Start of Records supplied
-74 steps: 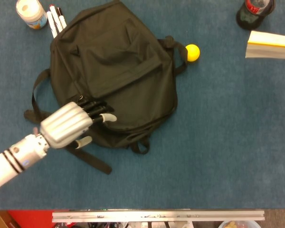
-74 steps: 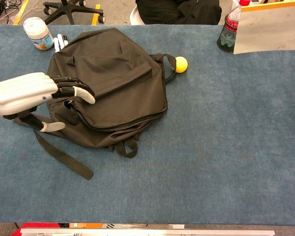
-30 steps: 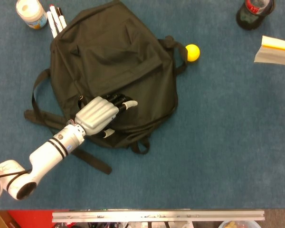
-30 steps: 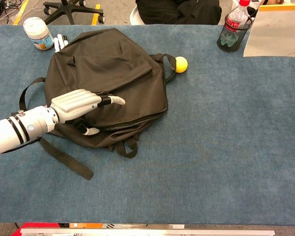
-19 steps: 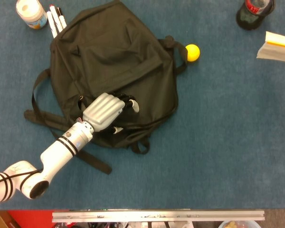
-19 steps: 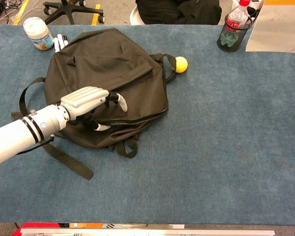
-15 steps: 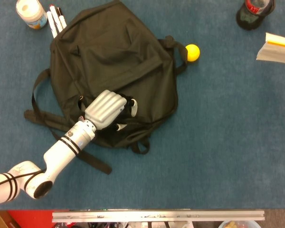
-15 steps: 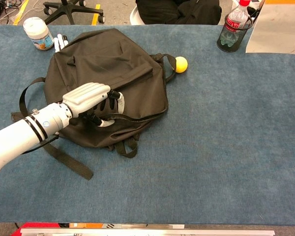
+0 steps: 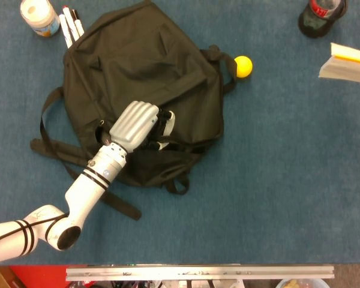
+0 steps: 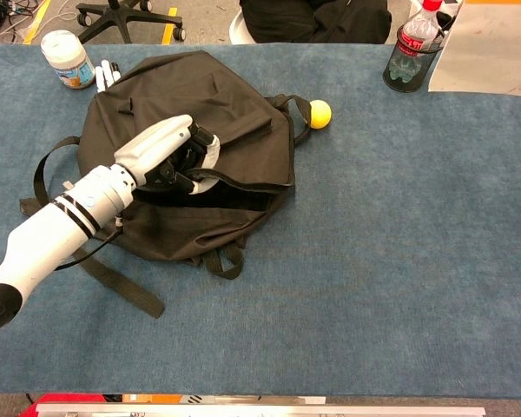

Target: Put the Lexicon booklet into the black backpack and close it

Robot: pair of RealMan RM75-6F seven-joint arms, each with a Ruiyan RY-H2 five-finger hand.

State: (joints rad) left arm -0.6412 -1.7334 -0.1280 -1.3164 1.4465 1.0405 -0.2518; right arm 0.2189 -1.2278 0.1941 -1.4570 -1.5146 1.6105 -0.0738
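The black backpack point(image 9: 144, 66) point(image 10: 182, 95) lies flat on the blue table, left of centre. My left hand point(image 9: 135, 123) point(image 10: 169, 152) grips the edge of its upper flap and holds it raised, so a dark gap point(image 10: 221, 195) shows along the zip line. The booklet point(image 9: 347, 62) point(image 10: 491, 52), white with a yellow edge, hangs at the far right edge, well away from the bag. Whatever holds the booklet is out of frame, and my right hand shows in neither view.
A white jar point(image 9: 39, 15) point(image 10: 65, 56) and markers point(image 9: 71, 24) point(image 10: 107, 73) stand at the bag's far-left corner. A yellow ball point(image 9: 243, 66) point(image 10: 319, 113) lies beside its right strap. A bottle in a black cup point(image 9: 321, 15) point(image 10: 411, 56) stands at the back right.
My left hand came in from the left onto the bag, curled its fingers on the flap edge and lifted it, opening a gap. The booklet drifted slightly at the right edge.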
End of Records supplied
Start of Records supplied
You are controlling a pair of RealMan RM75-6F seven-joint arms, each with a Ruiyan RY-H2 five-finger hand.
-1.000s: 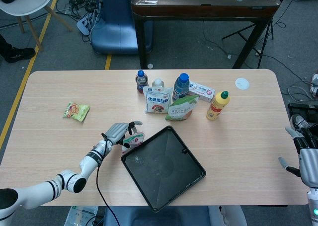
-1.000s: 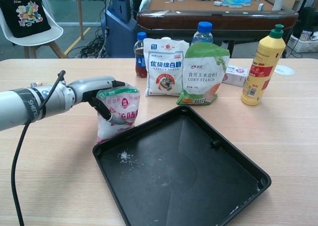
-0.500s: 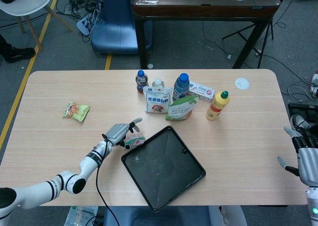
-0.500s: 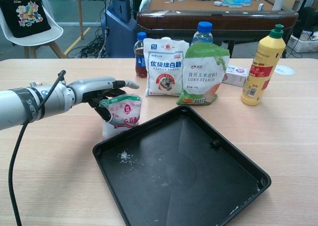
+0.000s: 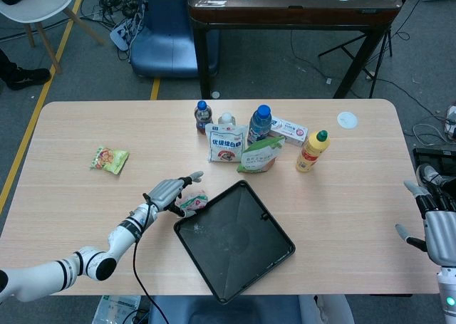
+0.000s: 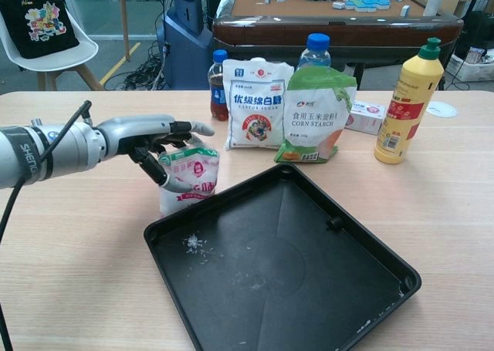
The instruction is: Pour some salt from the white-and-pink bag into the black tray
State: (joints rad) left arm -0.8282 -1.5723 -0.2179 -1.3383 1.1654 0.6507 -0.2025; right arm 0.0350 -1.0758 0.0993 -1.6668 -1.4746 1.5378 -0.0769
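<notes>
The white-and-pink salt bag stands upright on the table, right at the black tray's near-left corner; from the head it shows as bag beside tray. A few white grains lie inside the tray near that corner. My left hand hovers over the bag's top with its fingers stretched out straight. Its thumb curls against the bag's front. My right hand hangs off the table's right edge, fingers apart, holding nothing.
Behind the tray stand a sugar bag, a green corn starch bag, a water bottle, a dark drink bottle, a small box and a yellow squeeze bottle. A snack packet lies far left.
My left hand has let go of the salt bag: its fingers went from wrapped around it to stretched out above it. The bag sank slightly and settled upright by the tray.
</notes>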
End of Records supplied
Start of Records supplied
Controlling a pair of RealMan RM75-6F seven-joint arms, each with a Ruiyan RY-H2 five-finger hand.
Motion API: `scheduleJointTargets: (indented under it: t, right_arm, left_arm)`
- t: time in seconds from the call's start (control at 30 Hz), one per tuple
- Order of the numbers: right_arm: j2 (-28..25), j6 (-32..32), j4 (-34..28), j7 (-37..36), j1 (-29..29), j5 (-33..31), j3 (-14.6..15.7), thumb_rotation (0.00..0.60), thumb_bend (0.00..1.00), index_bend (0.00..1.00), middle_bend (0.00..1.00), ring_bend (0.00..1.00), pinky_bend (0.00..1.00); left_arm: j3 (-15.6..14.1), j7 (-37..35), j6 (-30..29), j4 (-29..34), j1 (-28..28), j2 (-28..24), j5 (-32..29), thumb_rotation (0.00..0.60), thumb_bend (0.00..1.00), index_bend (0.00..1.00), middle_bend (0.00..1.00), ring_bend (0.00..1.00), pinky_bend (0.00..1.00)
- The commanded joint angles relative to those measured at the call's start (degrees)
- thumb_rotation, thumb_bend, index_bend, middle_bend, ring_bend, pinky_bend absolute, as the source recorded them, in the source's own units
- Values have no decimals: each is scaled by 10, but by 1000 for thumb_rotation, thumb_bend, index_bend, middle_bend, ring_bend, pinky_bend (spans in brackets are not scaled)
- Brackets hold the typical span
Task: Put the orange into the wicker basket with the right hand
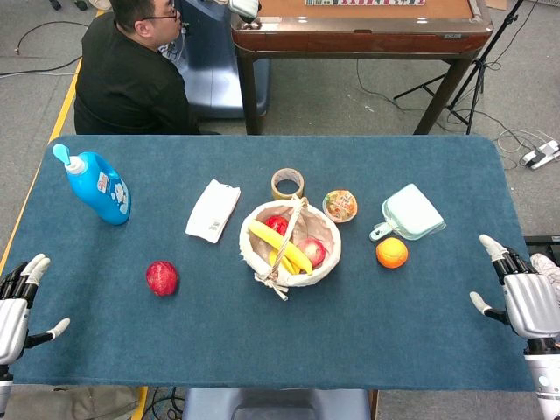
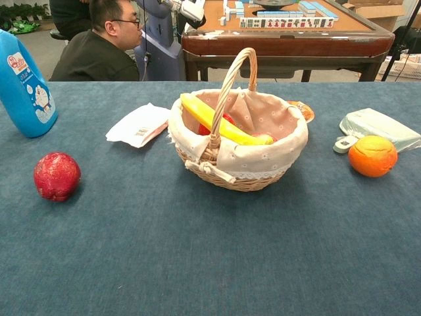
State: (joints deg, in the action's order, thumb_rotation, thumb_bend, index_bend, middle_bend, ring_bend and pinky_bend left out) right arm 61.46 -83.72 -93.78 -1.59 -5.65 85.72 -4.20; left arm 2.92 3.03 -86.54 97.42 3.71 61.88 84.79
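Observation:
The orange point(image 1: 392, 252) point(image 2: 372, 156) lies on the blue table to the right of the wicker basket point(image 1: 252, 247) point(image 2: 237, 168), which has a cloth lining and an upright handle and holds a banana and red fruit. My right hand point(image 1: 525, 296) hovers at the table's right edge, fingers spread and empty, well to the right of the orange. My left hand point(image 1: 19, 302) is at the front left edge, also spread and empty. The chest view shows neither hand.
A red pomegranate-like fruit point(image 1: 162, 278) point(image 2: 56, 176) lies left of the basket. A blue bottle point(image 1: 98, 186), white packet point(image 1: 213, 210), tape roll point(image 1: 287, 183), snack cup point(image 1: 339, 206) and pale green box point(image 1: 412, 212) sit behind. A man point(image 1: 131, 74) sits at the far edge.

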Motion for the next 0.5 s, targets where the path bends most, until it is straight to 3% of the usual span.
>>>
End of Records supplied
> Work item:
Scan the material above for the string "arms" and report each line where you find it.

> Finished exercise:
Robot: pair of RealMan RM75-6F seven-joint arms, each with a Ruiyan RY-H2 five-finger hand.
You are controlling a pair of RealMan RM75-6F seven-joint arms, each with a Ruiyan RY-H2 five-finger hand.
Controlling a pair of RealMan RM75-6F seven-joint arms, each with a Ruiyan RY-H2 five-finger hand.

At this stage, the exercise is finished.